#### Work request:
The material below has pictures in it. Set down only the lines from the line containing "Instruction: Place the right" through the line containing "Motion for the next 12", word for word, and leave the pictures behind.

#### Entries provided:
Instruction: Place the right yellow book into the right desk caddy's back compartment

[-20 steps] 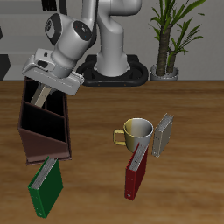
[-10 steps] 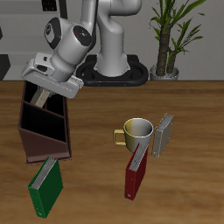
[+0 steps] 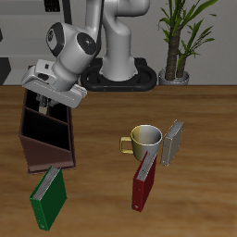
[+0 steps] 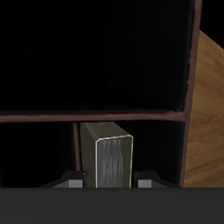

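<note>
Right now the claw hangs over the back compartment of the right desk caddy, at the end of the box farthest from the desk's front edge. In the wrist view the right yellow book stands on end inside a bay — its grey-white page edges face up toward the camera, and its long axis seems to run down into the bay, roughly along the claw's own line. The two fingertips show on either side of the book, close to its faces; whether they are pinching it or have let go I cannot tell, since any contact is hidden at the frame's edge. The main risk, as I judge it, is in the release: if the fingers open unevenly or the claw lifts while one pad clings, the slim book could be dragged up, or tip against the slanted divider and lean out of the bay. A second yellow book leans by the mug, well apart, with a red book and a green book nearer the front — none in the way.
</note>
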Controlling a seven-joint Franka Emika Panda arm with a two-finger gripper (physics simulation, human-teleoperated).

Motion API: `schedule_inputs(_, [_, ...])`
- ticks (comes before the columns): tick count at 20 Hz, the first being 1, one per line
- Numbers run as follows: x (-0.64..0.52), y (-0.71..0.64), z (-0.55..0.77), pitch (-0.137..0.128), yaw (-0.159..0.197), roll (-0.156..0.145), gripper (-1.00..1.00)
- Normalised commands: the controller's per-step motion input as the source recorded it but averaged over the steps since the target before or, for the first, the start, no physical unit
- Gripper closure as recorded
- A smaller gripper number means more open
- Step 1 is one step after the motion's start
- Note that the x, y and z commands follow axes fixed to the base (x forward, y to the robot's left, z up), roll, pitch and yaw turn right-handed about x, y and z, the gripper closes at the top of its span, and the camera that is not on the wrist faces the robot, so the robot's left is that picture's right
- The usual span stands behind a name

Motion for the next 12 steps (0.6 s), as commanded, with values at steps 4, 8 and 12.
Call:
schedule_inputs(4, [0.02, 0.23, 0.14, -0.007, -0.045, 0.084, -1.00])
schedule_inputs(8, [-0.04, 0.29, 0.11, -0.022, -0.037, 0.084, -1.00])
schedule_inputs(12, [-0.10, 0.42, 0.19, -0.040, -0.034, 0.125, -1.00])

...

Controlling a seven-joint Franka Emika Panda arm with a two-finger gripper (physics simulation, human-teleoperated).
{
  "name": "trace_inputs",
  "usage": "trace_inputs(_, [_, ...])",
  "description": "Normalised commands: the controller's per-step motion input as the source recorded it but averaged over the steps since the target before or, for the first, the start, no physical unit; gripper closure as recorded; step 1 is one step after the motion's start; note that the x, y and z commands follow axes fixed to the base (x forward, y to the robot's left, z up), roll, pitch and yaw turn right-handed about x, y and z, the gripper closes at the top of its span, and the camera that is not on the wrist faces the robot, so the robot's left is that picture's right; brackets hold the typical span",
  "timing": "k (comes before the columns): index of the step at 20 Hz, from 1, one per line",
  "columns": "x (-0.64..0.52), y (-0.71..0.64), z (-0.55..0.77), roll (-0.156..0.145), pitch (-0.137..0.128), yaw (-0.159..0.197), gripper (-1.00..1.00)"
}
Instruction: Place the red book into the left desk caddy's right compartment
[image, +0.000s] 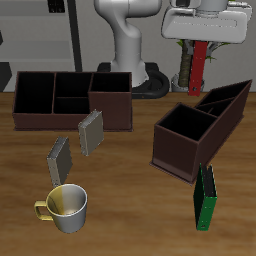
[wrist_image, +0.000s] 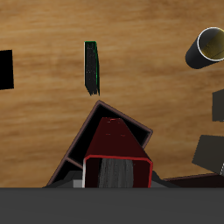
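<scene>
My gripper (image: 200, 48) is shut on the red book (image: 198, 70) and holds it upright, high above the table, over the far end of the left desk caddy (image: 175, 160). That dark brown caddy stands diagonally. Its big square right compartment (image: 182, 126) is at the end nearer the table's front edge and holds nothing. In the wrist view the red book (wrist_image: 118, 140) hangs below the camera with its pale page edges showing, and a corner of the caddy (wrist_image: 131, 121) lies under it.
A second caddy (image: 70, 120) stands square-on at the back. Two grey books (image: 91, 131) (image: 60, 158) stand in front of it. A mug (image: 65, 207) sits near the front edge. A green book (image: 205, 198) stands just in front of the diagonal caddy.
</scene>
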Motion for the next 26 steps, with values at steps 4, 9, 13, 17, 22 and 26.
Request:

#### Solution to the problem:
Instruction: Place the right yellow book into the right desk caddy's back compartment

[-20 steps] 
[-10 steps] 
[+0 steps] 
[+0 steps] 

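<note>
Right now the claw hangs over the back compartment of the right desk caddy, at the end of the box farthest from the desk's front edge. In the wrist view the right yellow book stands on end inside a bay — its grey-white page edges face up toward the camera, and its long axis seems to run down into the bay, roughly along the claw's own line. The two fingertips show on either side of the book, close to its faces; whether they are pinching it or have let go I cannot tell, since any contact is hidden at the frame's edge. The main risk, as I judge it, is in the release: if the fingers open unevenly or the claw lifts while one pad clings, the slim book could be dragged up, or tip against the slanted divider and lean out of the bay. A second yellow book leans by the mug, well apart, with a red book and a green book nearer the front — none in the way.
</note>
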Controlling a seven-joint Franka Emika Panda arm with a two-finger gripper (physics simulation, human-teleoperated).

Motion API: `schedule_inputs(_, [_, ...])`
- ticks (comes before the columns): tick count at 20 Hz, the first being 1, one per line
- Numbers run as follows: x (-0.64..0.52), y (-0.71..0.64), z (-0.55..0.77), pitch (-0.137..0.128), yaw (-0.159..0.197), roll (-0.156..0.145), gripper (-1.00..1.00)
- Normalised commands: the controller's per-step motion input as the source recorded it but averaged over the steps since the target before or, for the first, the start, no physical unit
- Gripper closure as recorded
- A smaller gripper number means more open
- Step 1 is one step after the motion's start
- Note that the x, y and z commands follow axes fixed to the base (x forward, y to the robot's left, z up), roll, pitch and yaw turn right-handed about x, y and z, the gripper closes at the top of its span, and the camera that is not on the wrist faces the robot, so the robot's left is that picture's right
- The usual span stands behind a name

Motion for the next 12 steps (0.6 s), as commanded, with values at steps 4, 8 and 12.

The output is complete as shown.